Bank Polska Kasa Opieki Spółka Akcyjna, commonly using the shorter name Bank Pekao S.A., is a universal bank and currently the second largest bank in Poland with its headquarters in Warsaw. The Italian bank UniCredit used to own 59% of the company. It sold the bank in December 2016. Now Powszechny Zakład Ubezpieczeń owns 20% of the company, Polish Development Fund 12.80%, UniCredit 6.28% and others 60.94%.

The bank was founded in 1929 by the Ministry of Treasury as a national bank, mainly to provide financial services to Poles living abroad. In 1939 the bank had branches in virtually every capital city of countries where Poles lived.

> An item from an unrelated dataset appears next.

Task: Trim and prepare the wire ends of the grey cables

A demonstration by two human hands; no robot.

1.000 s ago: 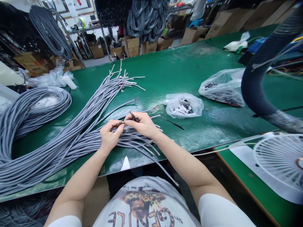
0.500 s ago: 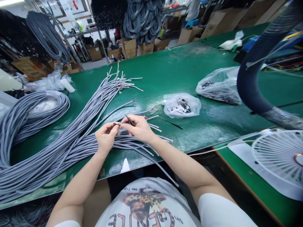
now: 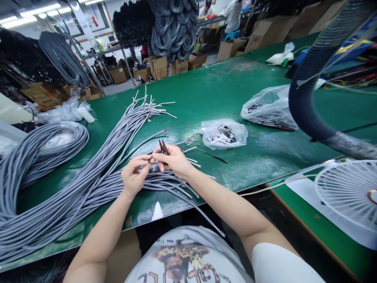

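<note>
My right hand is closed round a small pair of dark snips, whose two pointed blades stick up apart between thumb and fingers. Its fingertips meet those of my left hand, which pinches the thin wires of a cable end; the fingers mostly cover them. A frayed, silvery bit shows just below the fingertips. Under both hands lies a thick bundle of grey cables, with stripped ends fanning out to the right. A second group of cable ends spreads farther back.
On the green table lie a clear bag of small black and white scraps, a larger bag of cut pieces and a thin dark rod. A coil of cable sits left. A ribbed hose and white fan stand right.
The snips have turned in my right hand, so their blades now point up and away. My left fingertips have shifted slightly right, against the right hand's. The view has tilted up a little.
</note>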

The full name "Polska Kasa Opieki" may be translated literally as "Polish Bank of Aid", and the popular form "Pekao" sounds out the acronym "PKO".

History

Formative years
In 1929, the CEO of Pocztowa Kasa Oszczędności, Henryk Gruber, observed that there was a demand for a bank that could provide financial services to the eight million Poles living outside the country. Starting from these assumptions, on March 17, 1929, the Ministry of Finance established Bank Polska Kasa Opieki Spółka Akcyjna. On October 29 of the same year, the Warsaw District Court entered Bank Polska Kasa Opieki SA in the commercial register. The company's shareholders were Pocztowa Kasa Oszczędności, Bank Gospodarstwa Krajowego and Państwowy Bank Rolny.
The first branches were opened in France, Argentina, and the United States, and in Tel Aviv (now Israel). By 1939 Pekao had branches in the capitals of most countries where Polish emigres had settled.

People's Republic of Poland
After the end of World War II and the beginning of the Soviet domination in Poland , the bank took care of international financial operations conducted by the authorities of the newly established Polish People's Republic. With the bank's help, the Poles who live abroad could support their families behind the Iron Curtain. In 1968, the Minister of Finance authorized the establishment of foreign currency accounts for persons working abroad in Bank Pekao. Monopoly on their conduct Pekao lost only in 1989 with the onset of economic reforms that swept in Poland and the communist bloc.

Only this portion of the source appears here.